- _Work item_
Give again the lines of the data from its first line through the line with "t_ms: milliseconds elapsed". Change nothing.

● ● ●

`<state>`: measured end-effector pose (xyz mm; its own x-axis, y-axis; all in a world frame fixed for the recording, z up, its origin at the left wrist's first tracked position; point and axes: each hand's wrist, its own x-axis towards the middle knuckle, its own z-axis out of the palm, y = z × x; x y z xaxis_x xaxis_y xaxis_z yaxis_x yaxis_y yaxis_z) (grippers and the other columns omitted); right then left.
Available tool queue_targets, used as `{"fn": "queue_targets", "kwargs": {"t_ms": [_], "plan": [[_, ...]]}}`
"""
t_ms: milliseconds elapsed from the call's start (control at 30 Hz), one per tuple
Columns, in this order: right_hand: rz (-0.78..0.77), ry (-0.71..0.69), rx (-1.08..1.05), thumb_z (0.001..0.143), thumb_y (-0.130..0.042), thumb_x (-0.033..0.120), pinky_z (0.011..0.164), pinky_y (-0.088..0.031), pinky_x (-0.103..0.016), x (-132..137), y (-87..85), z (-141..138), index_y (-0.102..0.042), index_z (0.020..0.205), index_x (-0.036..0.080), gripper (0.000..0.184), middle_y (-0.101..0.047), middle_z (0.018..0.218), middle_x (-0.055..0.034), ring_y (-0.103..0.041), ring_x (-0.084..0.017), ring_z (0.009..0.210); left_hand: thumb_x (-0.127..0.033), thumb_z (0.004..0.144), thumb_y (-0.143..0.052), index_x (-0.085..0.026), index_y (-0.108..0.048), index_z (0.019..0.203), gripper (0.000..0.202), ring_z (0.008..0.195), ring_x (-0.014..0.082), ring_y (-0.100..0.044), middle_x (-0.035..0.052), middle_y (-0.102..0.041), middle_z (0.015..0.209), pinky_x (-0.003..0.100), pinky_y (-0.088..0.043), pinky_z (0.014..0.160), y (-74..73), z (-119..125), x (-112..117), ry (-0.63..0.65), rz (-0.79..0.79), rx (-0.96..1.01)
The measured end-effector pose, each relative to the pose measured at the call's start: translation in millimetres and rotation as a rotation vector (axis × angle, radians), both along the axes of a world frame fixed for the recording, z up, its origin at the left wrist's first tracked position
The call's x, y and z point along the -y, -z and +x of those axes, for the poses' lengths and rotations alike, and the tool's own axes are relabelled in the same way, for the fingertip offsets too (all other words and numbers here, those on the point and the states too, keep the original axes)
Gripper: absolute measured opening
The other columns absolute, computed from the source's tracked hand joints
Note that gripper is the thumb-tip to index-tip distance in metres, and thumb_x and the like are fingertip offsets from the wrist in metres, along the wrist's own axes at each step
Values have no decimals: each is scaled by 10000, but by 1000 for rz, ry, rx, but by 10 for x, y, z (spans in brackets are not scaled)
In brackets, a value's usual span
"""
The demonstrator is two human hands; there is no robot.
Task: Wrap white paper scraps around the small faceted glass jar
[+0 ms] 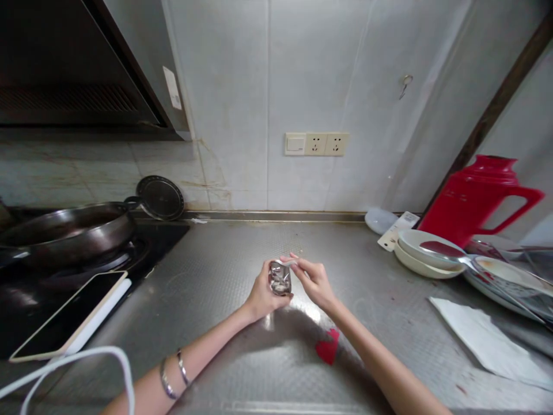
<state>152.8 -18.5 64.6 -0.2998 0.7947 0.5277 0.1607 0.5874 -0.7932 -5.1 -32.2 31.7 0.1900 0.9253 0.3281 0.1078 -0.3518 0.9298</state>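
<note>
Over the middle of the metal counter, my left hand (pixel 262 295) is wrapped round a small shiny container (pixel 280 279) with a rounded rectangular shape. Its surface is dark, silvery and reflective; I cannot tell what it contains. My right hand (pixel 316 282) meets it from the right at the far rim, thumb and fingers pinched on a small whitish strip (pixel 287 263). Whether that strip is attached to the container is unclear. Near my right forearm, a torn red piece (pixel 327 347) lies on the counter.
To the left, a large pan (pixel 73 230) sits on the black stove, with a phone (pixel 71 317) and white cable (pixel 123 360) closer to me. At right are a red thermos jug (pixel 470 199), stacked bowls (pixel 425 268), plates (pixel 496 285) and a white tissue (pixel 488 340).
</note>
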Motion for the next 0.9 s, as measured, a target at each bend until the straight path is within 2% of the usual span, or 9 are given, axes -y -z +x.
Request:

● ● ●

- _Response for this exercise_
`<state>`: measured end-effector pose (xyz mm; its own x-axis, y-axis; all in a world frame fixed for the recording, z up, its origin at the left wrist's first tracked position; point and axes: each hand's wrist, its own x-axis towards the middle knuckle, its own z-axis out of the palm, y = z × x; x y z xaxis_x xaxis_y xaxis_z yaxis_x yaxis_y yaxis_z) (grippers and the other columns omitted); right then left.
Available tool queue_targets, used as `{"fn": "queue_targets", "kwargs": {"t_ms": [_], "plan": [[_, ...]]}}`
"""
t_ms: milliseconds elapsed from the call's start (control at 30 Hz), one per tuple

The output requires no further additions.